Support cpmplex topo

niuxiaog · niuxiaog · commit 94f28137c2d7 · 2024-06-03T14:32:16.000+08:00
diff --git a/lib/gc/Transforms/CST.cpp b/lib/gc/Transforms/CST.cpp
@@ -30,7 +30,7 @@
 #include "mlir/Transforms/GreedyPatternRewriteDriver.h"
 #include "llvm/Support/Debug.h"
 
-#include "gc/ExecutionEngine/CPURuntime/ConstantCache.hpp"
+// #include "gc/ExecutionEngine/CPURuntime/ConstantCache.hpp"
 
 namespace mlir {
 namespace gc {
@@ -300,12 +300,12 @@ static constexpr int DATA_SIZE_EXPANDING_THRESHOLD = 8;
 // void *allocator(size_t size) { return std::aligned_alloc(64, size); }
 // void deallocator(void *ptr) { std::free(ptr); }
 
-std::shared_ptr<ConstCacheProxy> createConstCacheProxy(size_t size) {
-  // simply allocate buffer and return
-  std::shared_ptr<void> base = std::shared_ptr<void>{
-      std::aligned_alloc(64, size), [](void *p) { std::free(p); }};
-  return std::make_shared<ConstCacheProxy>(base, base.get(), size, true);
-}
+// std::shared_ptr<ConstCacheProxy> createConstCacheProxy(size_t size) {
+//   // simply allocate buffer and return
+//   std::shared_ptr<void> base = std::shared_ptr<void>{
+//       std::aligned_alloc(64, size), [](void *p) { std::free(p); }};
+//   return std::make_shared<ConstCacheProxy>(base, base.get(), size, true);
+// }
 
 size_t divideAndCeil(size_t x, size_t y) { return (x + y - 1) / y; }
 
@@ -329,12 +329,12 @@ struct constGraphTensorCacheManager {
       totalSize += divideAndCeil(buffersSize[i], 64) * 64;
     }
     llvm::dbgs() << "Alloc total size: " << totalSize << '\n';
-    auto base = createConstCacheProxy(totalSize);
+    // auto base = createConstCacheProxy(totalSize);
     std::vector<uint64_t> globalIds(buffersSize.size());
     size_t offset = 0;
     for (size_t i = 0; i < buffersSize.size(); i++) {
       llvm::dbgs() << "Alloc offset: " << offset << '\n';
-      regCachedTensor(cachedTensorGlobalId, base, offset);
+      // regCachedTensor(cachedTensorGlobalId, base, offset);
       globalIds[i] = cachedTensorGlobalId;
       ++cachedTensorGlobalId;
       offset += divideAndCeil(buffersSize[i], 64) * 64;
@@ -431,11 +431,11 @@ void CST::runOnOperation() {
   // values of folded constant weights in original block
   SmallVector<Value> outputValues;
   Value v;
-  // TODO: solve complicated topology.

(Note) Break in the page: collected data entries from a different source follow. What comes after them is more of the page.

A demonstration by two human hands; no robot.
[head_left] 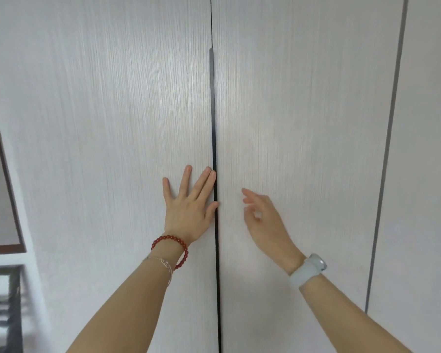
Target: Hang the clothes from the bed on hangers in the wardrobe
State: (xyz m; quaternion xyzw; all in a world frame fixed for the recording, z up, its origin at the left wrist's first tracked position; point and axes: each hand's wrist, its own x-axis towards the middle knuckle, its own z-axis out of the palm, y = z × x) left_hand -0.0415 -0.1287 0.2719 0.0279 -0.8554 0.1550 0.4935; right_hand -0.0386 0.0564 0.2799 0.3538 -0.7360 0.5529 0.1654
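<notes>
Close up, the left hand [186, 205] lies flat, fingers spread, on the wardrobe [99, 123] door's pale, fine-grained laminate beside the slim dark handle strip [212, 123]; the right hand [262, 215] hovers loosely open, holding nothing. Both doors are closed.

left hand [189, 210] flat on left wardrobe door [112, 123], right hand [262, 215] before right door [303, 123]

We face the wardrobe [303, 110]: pale wood-grain doors, closed, a thin dark handle strip [212, 123] down their seam. Our left hand [189, 207] lies beside that seam; our right hand [262, 215] hovers just across.
</notes>
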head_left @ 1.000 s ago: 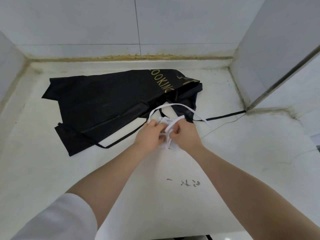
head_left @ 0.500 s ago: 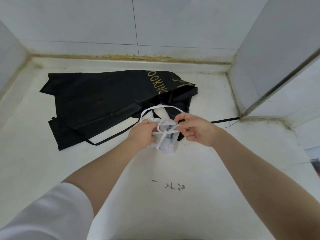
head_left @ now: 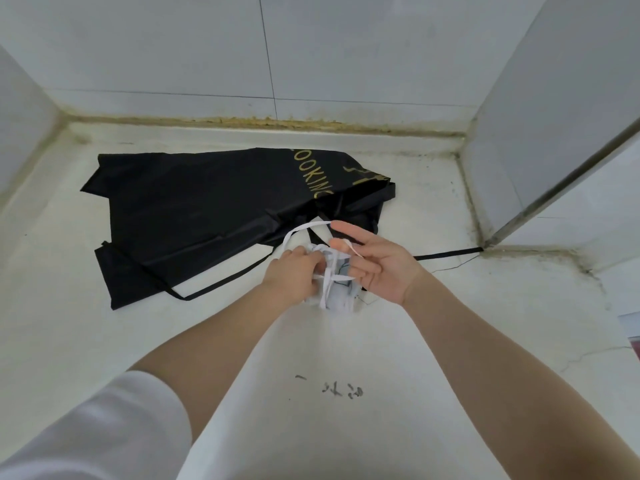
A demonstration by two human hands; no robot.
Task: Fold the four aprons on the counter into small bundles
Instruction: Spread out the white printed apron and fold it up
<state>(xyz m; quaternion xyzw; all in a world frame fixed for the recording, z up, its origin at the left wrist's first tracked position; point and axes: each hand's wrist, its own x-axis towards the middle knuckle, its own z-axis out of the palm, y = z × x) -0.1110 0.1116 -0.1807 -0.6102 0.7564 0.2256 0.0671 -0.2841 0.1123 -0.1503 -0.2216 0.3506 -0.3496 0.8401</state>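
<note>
Your right hand (head_left: 377, 263) has opened, white strap (head_left: 304, 227) draped over its straight fingers (head_left: 346, 228), while your left hand (head_left: 294, 275) grips the small white apron bundle (head_left: 341, 292) above the worktop (head_left: 450, 341); the unfolded black fabric apron (head_left: 207, 209) remains.

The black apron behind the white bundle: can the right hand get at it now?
Probably not yet. The black apron lies uncovered just beyond the right hand, but a white strap runs across its fingers.
</note>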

Currently we only handle simple topology
-  // where one constant weight input will and only will produce one constant
-  // output and each constant weight only contributes to one constant output.
+  // Support complicated topology.
   for (size_t id = 0; id < block.getNumArguments(); ++id) {
     if (constArgsIndexes.count(id) == 1) {
+      // The constant ops are all single-input single-output.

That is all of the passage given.